Abstract

Pure type systems and computational monads are two parameterized frameworks that have proved to be quite useful in both theoretical and practical applications. We join the foundational concepts of both of these to obtain monadic type systems. Essentially, monadic type systems inherit the parameterized higher-order type structure of pure type systems and the monadic term and type structure used to capture computational effects in the theory of computational monads. We demonstrate that monadic type systems nicely characterize previous work and suggest how they can support several new theoretical and practical applications.A technical foundation for monadic type systems is laid by recasting and scaling up the main results from pure type systems (confluence, subject reduction, strong normalisation for particular classes of systems, etc.) and from operational presentations of computational monads (notions of operational equivalence based on applicative similarity, co-induction proof techniques).We demonstrate the use of monadic type systems with case studies of several call-by-value and call-by-name systems.

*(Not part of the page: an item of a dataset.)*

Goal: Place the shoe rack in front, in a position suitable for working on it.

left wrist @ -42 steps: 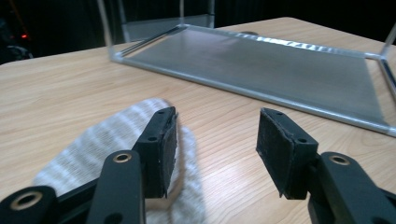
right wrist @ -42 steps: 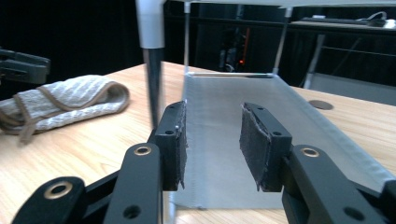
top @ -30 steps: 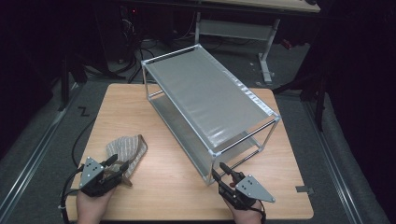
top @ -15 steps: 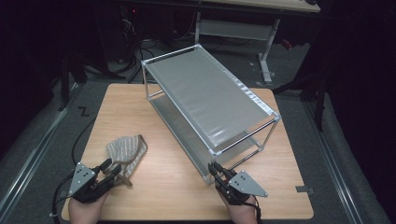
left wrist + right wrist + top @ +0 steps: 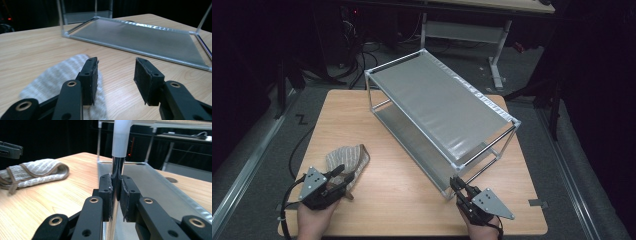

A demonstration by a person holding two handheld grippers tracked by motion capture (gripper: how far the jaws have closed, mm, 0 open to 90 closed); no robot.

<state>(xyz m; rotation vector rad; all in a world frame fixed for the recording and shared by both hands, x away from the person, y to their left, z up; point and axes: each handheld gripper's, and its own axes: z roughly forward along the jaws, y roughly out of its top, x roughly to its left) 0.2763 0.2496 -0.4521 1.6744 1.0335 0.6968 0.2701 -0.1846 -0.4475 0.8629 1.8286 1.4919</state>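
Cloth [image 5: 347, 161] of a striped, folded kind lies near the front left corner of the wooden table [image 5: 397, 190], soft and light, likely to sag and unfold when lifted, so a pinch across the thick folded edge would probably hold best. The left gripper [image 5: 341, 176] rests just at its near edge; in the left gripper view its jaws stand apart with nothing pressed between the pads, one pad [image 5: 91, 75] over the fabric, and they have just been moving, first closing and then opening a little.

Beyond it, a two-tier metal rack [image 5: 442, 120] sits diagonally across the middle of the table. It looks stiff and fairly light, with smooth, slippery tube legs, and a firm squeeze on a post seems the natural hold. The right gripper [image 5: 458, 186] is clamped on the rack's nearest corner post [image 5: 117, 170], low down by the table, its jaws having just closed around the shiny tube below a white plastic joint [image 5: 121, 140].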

Our framework allows to capture the restriction to value polymorphism in the type structure and is flexible enough to accommodate extensions of the type system, e.g., with higher-order polymorphism. The theoretical foundations make monadic type systems well-suited as a typed intermediate language for compilation and specialization of higher-order, strict and non-strict functional programs. The monadic structure guarantees sound compile-time optimizations and the parameterized type structure guarantees sufficient expressiveness.